What we all need is more countervailing influences against prejudice. In politics, perhaps the Jesse Jackson candidacy will turn out to be a push in that direction. In pop culture, the movie “Hairspray” sets the best recent example, taking satirical potshots at prejudice based on physique and race.

“Hairspray” is a funny spoof of teen dance flicks that has an underlying point to make. In it, a tubby heroine wins the handsome leading man and is named queen of the dance contest, mainly because she has a great, sweet, fearless personality and can dance up a storm.

Heart and its handlers should be sure to see it before they make another video.
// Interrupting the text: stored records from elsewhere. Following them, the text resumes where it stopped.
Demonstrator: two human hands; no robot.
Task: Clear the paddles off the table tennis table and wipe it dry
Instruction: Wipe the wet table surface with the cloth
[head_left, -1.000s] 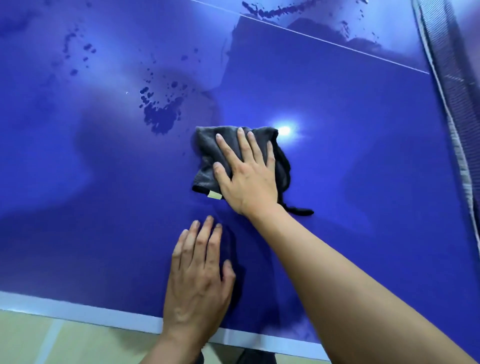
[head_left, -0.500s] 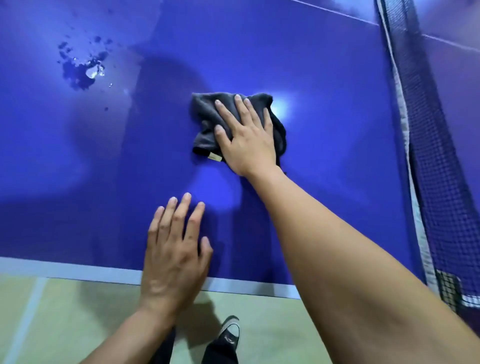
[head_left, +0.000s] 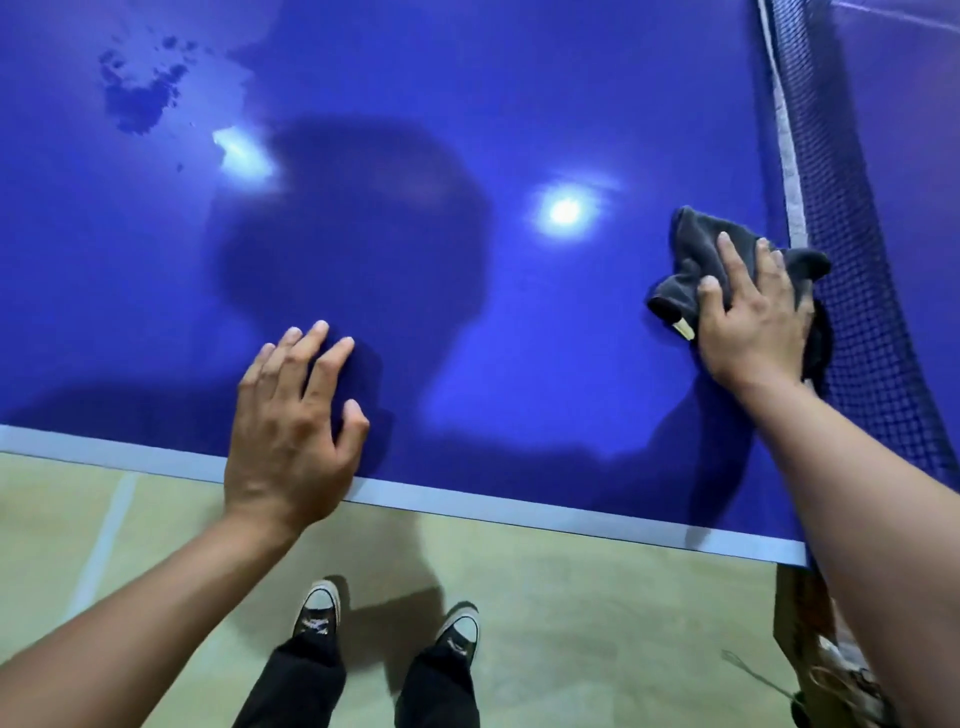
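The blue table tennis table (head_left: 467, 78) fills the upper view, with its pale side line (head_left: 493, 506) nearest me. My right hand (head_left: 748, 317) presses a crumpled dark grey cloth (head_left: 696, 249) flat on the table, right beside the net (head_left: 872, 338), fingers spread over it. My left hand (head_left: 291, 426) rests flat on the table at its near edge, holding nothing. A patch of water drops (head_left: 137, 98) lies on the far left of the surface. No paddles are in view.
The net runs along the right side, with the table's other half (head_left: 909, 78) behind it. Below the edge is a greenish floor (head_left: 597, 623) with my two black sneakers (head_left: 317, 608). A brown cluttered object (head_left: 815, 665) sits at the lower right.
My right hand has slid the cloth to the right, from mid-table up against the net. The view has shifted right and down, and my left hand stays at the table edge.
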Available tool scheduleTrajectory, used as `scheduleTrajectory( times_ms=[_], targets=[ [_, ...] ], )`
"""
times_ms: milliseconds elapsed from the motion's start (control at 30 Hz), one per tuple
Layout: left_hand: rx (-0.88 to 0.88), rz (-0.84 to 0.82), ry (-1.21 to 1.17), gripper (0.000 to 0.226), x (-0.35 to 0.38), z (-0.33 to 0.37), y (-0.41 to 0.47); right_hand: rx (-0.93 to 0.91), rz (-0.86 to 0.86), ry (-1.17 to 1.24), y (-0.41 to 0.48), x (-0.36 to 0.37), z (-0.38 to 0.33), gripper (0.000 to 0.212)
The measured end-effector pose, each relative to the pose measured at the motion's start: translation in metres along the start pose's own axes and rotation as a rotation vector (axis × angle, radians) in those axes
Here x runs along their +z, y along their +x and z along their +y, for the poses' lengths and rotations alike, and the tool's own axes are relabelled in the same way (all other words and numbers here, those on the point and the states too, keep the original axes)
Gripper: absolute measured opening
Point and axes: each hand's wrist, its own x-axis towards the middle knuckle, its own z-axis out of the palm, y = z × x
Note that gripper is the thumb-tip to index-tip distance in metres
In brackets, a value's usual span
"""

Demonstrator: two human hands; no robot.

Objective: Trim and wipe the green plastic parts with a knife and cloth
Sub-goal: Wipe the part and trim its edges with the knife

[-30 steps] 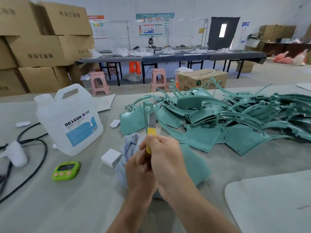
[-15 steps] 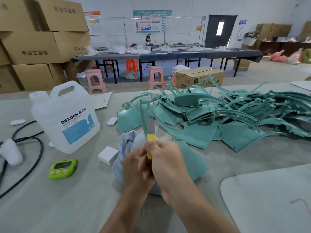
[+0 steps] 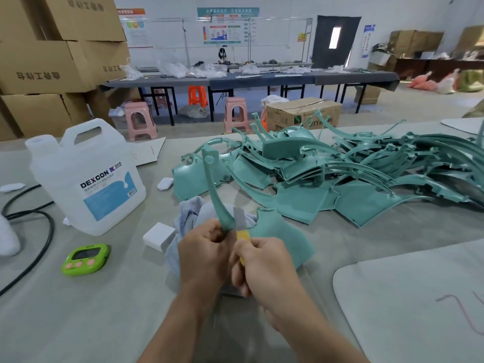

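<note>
My left hand (image 3: 203, 254) grips the lower end of a long curved green plastic part (image 3: 216, 191), which stands up with its looped tip at the top. In my right hand (image 3: 262, 265) is a yellow-handled knife (image 3: 240, 225); its grey blade lies against the part's right edge just above my fingers. A pale blue cloth (image 3: 191, 213) is bunched on the table behind my hands. A wide green panel (image 3: 282, 239) lies flat just right of them. A big pile of green parts (image 3: 340, 174) covers the table's right side.
A white DEXCON jug (image 3: 86, 179) stands at the left, with a green timer (image 3: 85, 259) and a black cable (image 3: 39, 231) near it. A small white block (image 3: 159, 237) sits left of the cloth. A grey mat (image 3: 419, 297) lies at the lower right. Cardboard boxes (image 3: 52, 61) are stacked beyond.
The knife has slid down the green part, from near its upper half to just above my left hand. My hands have come slightly apart.
</note>
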Motion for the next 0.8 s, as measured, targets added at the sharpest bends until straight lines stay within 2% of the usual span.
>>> scheduleTrajectory(
  times_ms=[100, 300, 367, 467, 633, 733, 800],
  targets=[
    [0.044, 0.011, 0.031, 0.021, -0.001, 0.002, 0.000, 0.020, 0.106, -0.152, 0.001, -0.013, 0.010, 0.045],
    [0.070, -0.004, 0.021, 0.023, -0.002, 0.006, 0.001, -0.188, 0.128, -0.349, -0.002, -0.017, 0.001, 0.035],
    [0.066, 0.008, 0.015, 0.023, -0.003, 0.004, 0.001, -0.157, 0.140, -0.484, 0.002, -0.019, 0.005, 0.039],
    [0.045, 0.026, 0.009, 0.024, -0.001, 0.002, 0.001, -0.091, 0.225, -0.685, 0.010, -0.031, 0.013, 0.035],
    [0.046, 0.022, 0.003, 0.024, 0.000, 0.001, 0.002, -0.295, 0.216, -0.686, 0.011, -0.041, 0.015, 0.044],
    [0.061, 0.030, 0.012, 0.024, 0.000, -0.001, 0.003, -0.257, 0.189, -0.786, 0.017, -0.051, 0.019, 0.043],
    [0.075, 0.027, 0.016, 0.026, 0.000, -0.002, 0.003, -0.268, 0.240, -0.824, 0.020, -0.061, 0.022, 0.043]
  ],
)
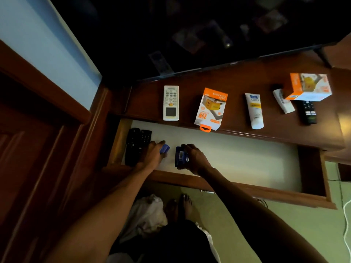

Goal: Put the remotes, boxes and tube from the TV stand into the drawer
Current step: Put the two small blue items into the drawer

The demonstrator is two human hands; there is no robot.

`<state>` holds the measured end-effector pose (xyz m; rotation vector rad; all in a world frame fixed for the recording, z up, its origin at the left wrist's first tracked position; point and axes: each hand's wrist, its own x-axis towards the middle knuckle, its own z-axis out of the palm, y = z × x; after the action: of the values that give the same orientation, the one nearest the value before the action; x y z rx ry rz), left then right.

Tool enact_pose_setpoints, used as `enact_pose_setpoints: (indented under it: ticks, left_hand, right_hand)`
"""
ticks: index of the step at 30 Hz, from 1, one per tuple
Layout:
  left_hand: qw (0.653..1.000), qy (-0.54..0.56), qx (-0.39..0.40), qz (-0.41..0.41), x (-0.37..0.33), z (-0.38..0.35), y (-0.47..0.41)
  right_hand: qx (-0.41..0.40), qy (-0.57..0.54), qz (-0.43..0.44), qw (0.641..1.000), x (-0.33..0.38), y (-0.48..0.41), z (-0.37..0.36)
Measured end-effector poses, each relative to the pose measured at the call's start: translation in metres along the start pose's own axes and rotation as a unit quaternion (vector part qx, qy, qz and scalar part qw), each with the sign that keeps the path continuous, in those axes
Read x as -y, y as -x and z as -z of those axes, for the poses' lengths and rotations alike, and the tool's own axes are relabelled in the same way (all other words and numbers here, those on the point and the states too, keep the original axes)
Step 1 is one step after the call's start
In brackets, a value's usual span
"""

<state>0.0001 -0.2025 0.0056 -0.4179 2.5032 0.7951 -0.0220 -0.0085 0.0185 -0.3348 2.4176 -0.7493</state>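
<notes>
Blue boxes sit gripped in my hands, small one in my left hand [152, 156], larger in my right hand [197, 160], low inside the drawer [237, 158]; light, stiff cardboard, best pinched by the sides.

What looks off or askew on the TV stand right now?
The orange charger box juts over the stand's front edge, its hang tab above the open drawer. At the far right, another orange box sits tilted, apparently propped on a small white item and the black remote. Nothing looks spilled or damaged.
</notes>
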Motion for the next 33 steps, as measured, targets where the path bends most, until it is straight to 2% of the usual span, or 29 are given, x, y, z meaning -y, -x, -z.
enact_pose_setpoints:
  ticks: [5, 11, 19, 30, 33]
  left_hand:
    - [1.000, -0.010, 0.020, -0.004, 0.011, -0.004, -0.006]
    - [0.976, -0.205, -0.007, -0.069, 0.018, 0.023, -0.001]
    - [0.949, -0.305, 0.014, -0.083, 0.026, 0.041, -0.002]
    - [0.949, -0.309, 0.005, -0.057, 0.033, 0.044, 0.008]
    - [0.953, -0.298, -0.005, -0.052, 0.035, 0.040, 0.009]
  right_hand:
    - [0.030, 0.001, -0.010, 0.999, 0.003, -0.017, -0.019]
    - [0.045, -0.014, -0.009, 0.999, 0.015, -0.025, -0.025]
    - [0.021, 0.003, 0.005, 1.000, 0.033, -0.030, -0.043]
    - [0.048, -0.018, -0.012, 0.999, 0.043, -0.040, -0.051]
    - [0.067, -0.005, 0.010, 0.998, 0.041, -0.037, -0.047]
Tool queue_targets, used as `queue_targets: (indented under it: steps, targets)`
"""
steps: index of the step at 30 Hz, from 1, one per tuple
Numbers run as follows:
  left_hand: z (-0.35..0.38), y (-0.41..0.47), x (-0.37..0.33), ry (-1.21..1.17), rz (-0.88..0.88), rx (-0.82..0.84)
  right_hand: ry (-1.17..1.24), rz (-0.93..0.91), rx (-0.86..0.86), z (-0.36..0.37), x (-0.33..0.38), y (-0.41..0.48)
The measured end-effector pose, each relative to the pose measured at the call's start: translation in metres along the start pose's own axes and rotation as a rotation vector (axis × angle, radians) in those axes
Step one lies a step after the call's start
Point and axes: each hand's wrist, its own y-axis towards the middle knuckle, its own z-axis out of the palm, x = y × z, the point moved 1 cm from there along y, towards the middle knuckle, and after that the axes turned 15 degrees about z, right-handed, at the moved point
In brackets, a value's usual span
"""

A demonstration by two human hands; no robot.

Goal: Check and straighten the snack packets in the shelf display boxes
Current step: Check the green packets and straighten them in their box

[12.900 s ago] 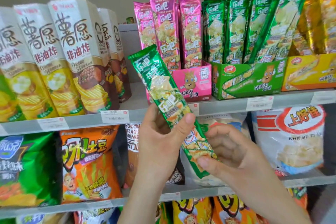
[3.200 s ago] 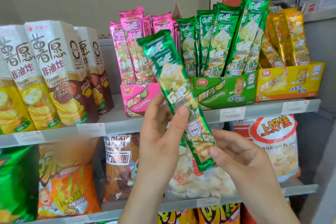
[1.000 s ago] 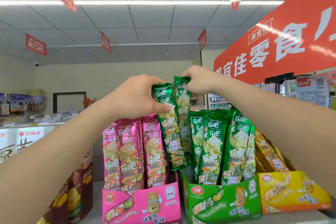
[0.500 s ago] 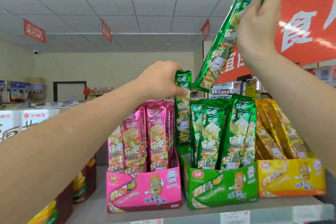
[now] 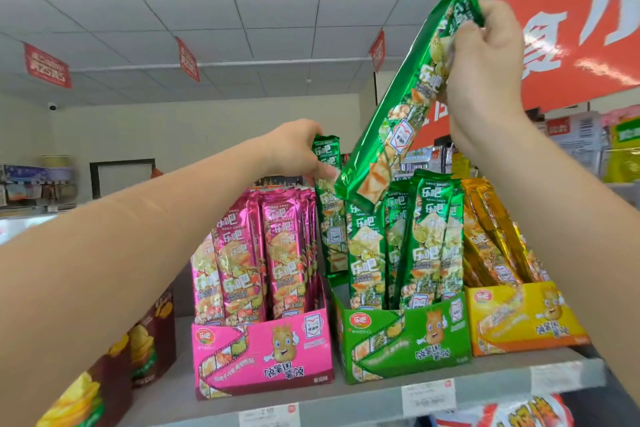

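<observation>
Your right hand [image 5: 485, 80] is raised high above the shelf [image 5: 346, 402] and grips a long green packet [image 5: 398, 114] near its top end, fingers curled round the wrapper. That packet hangs tilted, its top up by the red banner [image 5: 588, 28] and its lower end down to the left, just above the tops of the green packets [image 5: 426, 246] standing in the green display box [image 5: 405, 336]. Its lower corner comes close to your left fingertips; whether it touches them is unclear.

Your left hand [image 5: 298, 149] reaches forward and pinches the top of a second green packet [image 5: 330, 218], thumb below and fingers over the crimped edge. This one stands nearly upright at the back left corner of the green box, beside the pink packets [image 5: 263, 253]. Its foot is at the box's rear rim, and you cannot tell if it sits inside the box or just behind it.

The pink display box [image 5: 263, 354] stands to the left of the green one, its packets upright and leaning slightly back. The yellow display box [image 5: 526, 319] stands to the right, touching the green box, and its yellow packets [image 5: 491, 246] lean to the left. A brown chip carton [image 5: 145, 340] shows at the far left under your forearm. A white price tag [image 5: 429, 395] sits on the shelf edge below the green box.
</observation>
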Motion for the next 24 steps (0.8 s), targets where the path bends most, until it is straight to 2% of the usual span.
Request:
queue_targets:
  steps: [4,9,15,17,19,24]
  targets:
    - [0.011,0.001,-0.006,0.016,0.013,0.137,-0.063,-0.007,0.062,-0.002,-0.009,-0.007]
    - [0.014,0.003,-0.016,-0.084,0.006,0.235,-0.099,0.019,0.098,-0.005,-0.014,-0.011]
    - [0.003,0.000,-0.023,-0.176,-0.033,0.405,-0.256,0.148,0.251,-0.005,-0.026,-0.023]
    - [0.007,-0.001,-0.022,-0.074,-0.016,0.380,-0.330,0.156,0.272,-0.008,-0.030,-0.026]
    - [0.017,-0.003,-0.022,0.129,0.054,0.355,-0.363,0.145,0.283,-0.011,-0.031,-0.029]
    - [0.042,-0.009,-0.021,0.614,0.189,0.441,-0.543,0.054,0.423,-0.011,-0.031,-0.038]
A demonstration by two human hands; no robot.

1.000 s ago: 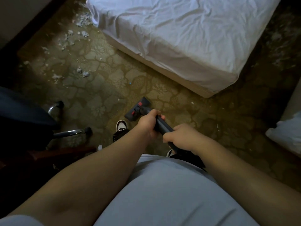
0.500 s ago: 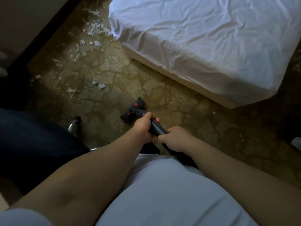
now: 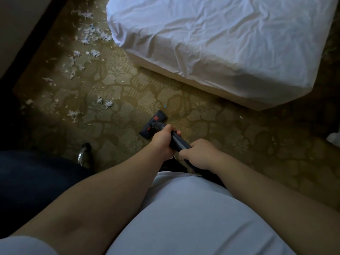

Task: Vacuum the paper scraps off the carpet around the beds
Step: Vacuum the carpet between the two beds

LIVE ACTION: Martha Davis, former Motels singer, plays the Coach House in San Juan Capistrano tonight. . . . Country singer Darden Smith plays tonight at the Crazy Horse Steak House in Santa Ana, with tickets $2.94 courtesy of KIK-FM. Doors open at 6, with the show at 8 p.m. Tickets go on sale a week from today (after 4 p.m.) for a July 26 show at the Crazy Horse by Emmylou Harris. She is also playing the Coach House on July 23. Tickets go on sale today after 4 p.m. for Hoyt Axton’s July 11 show at the Crazy Horse. . . . Public radio station KSBR sponsors the first in a series of free concerts Wednesday from 7 to 9 p.m. at the Avanti Trattoria restaurant, 27762 Vista del Lago in Mission Viejo. Appearing is New Age guitarist Chuck Jonkey, along with Karl Malone on flute and tabla.